Selon Le Wall Street Journal, ces lieux de consommation ne connaissent pas la crise, attirant même une clientèle jeune et tendance. L’exemple de Meadow Lane est frappant, où des files d’attente s'étirent autour du pâté de maisons. L’accès est très sélectif, ne permettant l’entrée qu'à une quinzaine de clients simultanément, sous l'œil attentif de gardes de sécurité au look soigneusement travaillé. À l’intérieur, l’ambiance luxe reprend le pas sur l’atmosphère froide d’un supermarché traditionnel.
Dans ce cadre élégant, des plats préparés côtoient des produits haut de gamme, comme six nuggets à 15 dollars ou un sweatshirt à 85 dollars. Supermarché Instagramable, Meadow Lane, ouvert cet automne par un jeune entrepreneur de 28 ans issu d’une famille riche, se positionne comme une destination tendance.
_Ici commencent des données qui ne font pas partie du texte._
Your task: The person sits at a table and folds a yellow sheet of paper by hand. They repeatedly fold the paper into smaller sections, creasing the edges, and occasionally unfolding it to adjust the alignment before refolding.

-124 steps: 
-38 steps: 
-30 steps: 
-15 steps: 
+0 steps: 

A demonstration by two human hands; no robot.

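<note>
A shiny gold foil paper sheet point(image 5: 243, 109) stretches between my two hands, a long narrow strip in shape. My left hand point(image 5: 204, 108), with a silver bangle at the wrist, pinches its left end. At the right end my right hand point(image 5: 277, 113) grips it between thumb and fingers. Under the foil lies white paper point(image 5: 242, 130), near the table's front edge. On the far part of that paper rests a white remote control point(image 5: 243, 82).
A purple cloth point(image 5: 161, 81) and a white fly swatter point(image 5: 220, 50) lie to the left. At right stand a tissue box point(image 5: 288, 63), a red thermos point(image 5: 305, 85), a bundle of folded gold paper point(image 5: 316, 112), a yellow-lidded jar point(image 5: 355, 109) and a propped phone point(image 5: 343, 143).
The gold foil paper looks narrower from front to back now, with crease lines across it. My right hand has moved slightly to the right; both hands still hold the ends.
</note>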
Il explique à Le Wall Street Journal sa vision : « si les voitures et les avions varient en gamme, pourquoi pas les épiceries ? »
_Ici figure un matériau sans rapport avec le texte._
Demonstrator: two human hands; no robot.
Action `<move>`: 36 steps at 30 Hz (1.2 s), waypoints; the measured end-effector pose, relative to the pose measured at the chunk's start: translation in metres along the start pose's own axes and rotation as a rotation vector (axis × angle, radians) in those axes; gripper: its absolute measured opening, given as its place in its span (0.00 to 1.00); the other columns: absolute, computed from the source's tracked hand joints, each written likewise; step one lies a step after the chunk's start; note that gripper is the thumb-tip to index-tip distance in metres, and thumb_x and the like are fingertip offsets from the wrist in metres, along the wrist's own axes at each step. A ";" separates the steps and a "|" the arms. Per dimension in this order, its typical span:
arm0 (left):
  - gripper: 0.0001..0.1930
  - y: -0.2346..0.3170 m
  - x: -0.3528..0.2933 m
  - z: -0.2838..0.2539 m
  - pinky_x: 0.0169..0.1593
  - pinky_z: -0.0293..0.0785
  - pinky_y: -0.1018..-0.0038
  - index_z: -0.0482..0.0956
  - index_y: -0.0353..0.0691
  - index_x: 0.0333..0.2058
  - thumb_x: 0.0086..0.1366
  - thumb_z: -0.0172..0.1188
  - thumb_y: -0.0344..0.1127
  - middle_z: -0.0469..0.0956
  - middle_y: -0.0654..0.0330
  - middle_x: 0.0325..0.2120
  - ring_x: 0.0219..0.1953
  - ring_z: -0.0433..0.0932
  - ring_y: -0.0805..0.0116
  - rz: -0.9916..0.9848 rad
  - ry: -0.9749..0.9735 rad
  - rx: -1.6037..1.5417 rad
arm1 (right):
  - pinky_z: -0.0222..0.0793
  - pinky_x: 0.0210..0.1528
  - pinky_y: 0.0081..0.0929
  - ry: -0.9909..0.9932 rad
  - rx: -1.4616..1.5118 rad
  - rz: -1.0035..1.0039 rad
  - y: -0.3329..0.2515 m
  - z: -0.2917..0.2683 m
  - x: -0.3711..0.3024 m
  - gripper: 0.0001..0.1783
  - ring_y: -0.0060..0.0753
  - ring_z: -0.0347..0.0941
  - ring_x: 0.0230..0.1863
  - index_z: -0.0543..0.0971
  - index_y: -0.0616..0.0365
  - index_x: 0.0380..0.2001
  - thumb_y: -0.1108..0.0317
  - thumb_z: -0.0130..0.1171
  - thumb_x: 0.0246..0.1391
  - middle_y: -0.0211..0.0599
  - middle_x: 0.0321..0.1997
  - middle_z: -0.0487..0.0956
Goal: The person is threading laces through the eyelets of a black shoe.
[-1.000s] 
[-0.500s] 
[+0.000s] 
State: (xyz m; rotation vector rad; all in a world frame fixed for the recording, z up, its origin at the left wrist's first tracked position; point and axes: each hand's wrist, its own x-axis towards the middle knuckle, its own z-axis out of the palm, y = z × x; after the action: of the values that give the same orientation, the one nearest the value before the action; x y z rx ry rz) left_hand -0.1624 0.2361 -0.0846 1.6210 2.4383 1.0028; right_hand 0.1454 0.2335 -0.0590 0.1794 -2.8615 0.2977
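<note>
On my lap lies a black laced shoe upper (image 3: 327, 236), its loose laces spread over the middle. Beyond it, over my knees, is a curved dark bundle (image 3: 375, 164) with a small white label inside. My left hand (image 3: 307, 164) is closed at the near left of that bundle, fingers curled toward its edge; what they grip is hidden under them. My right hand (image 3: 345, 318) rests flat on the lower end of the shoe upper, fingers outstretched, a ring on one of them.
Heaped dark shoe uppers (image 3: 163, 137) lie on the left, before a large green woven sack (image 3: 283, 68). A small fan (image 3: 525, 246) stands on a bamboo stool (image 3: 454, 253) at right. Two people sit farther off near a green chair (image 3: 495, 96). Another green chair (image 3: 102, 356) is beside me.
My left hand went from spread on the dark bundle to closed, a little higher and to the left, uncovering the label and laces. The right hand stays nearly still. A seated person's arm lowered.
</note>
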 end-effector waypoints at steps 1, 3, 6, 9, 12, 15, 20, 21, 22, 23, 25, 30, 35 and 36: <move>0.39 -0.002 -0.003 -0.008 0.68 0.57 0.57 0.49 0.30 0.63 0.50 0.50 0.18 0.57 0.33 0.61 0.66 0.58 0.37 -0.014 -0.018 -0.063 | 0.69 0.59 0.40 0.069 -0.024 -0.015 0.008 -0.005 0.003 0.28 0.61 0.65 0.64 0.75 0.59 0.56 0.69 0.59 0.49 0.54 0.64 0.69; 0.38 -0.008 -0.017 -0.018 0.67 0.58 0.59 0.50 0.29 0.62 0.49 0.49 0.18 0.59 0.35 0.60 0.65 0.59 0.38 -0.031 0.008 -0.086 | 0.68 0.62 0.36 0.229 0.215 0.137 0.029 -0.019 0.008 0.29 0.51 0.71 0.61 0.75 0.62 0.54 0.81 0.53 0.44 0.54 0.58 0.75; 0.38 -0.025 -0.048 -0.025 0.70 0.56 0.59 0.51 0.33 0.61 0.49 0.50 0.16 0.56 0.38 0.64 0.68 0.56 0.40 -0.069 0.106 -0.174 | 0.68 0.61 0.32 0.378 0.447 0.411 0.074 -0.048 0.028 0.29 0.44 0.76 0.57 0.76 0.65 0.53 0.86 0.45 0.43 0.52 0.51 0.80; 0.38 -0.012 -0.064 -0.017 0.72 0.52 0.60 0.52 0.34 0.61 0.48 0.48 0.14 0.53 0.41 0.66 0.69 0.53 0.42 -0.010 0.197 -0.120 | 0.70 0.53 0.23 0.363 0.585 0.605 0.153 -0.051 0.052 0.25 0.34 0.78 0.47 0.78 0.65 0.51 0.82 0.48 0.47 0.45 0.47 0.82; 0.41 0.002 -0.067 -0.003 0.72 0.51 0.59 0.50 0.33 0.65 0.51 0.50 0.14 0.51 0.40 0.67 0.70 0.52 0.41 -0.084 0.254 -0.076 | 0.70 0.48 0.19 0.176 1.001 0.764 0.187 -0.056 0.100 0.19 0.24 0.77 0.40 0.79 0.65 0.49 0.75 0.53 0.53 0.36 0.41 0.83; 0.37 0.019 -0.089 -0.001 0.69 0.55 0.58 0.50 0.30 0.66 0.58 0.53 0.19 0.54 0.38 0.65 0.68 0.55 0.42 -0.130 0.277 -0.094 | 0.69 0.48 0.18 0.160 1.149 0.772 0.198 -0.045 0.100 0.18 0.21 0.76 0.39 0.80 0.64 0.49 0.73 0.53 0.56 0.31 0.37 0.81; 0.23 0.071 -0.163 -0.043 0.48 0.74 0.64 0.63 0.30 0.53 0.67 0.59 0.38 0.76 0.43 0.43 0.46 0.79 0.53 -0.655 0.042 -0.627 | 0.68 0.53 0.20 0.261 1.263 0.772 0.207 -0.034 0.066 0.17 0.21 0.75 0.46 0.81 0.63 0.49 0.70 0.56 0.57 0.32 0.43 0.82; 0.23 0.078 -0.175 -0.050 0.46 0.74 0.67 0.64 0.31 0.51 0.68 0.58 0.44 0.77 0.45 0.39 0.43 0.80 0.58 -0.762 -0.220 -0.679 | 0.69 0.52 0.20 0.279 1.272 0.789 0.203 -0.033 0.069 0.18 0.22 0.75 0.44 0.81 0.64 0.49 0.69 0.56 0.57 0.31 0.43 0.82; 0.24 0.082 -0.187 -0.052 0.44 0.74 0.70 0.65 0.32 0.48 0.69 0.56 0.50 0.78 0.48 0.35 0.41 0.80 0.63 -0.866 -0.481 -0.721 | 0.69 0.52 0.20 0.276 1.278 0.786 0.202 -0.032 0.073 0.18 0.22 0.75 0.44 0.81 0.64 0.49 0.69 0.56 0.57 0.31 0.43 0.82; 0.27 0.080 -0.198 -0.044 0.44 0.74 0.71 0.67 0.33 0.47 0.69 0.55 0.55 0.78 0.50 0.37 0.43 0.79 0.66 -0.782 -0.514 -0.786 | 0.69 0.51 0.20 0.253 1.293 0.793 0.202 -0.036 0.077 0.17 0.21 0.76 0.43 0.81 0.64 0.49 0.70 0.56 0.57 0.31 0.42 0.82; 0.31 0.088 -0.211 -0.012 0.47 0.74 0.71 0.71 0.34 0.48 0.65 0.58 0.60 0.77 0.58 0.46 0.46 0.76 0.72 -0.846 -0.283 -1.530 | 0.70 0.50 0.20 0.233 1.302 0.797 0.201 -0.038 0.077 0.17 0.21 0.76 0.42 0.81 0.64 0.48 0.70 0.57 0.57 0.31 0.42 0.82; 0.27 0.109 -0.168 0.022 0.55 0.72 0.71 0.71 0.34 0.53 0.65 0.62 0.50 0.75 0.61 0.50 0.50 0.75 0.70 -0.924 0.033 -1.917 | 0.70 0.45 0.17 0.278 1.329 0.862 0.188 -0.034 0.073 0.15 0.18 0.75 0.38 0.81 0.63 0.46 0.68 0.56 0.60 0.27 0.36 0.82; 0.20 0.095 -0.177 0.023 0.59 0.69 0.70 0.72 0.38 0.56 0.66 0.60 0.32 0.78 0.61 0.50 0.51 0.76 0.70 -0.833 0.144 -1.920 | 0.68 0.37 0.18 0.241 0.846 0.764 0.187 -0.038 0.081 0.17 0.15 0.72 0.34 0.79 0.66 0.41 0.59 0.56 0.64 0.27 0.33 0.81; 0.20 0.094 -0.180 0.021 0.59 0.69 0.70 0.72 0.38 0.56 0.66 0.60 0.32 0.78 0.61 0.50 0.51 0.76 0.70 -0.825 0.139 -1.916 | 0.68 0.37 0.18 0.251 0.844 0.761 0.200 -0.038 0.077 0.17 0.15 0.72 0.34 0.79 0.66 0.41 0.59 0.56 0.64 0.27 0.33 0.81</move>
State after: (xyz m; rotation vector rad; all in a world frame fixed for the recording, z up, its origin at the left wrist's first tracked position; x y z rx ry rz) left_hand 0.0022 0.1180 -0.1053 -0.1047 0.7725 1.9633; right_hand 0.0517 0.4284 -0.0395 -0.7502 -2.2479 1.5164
Il semble qu’un marché lucratif existe bien. Selon le fondateur de l’établissement, Meadow Lane est déjà bénéficiaire. D’autres enseignes telles que Happier Grocery, Rigor Hill Market ou Butterfield Market rencontrent également un franc succès. Sur les réseaux sociaux, le phénomène est exacerbé par une multitude d'influenceurs qui se filment dans ces épiceries, créant ainsi une vitrine attrayante pour leurs abonnés. On peut même commenter que ces espaces semblent avoir été conçus pour les générateurs de contenu.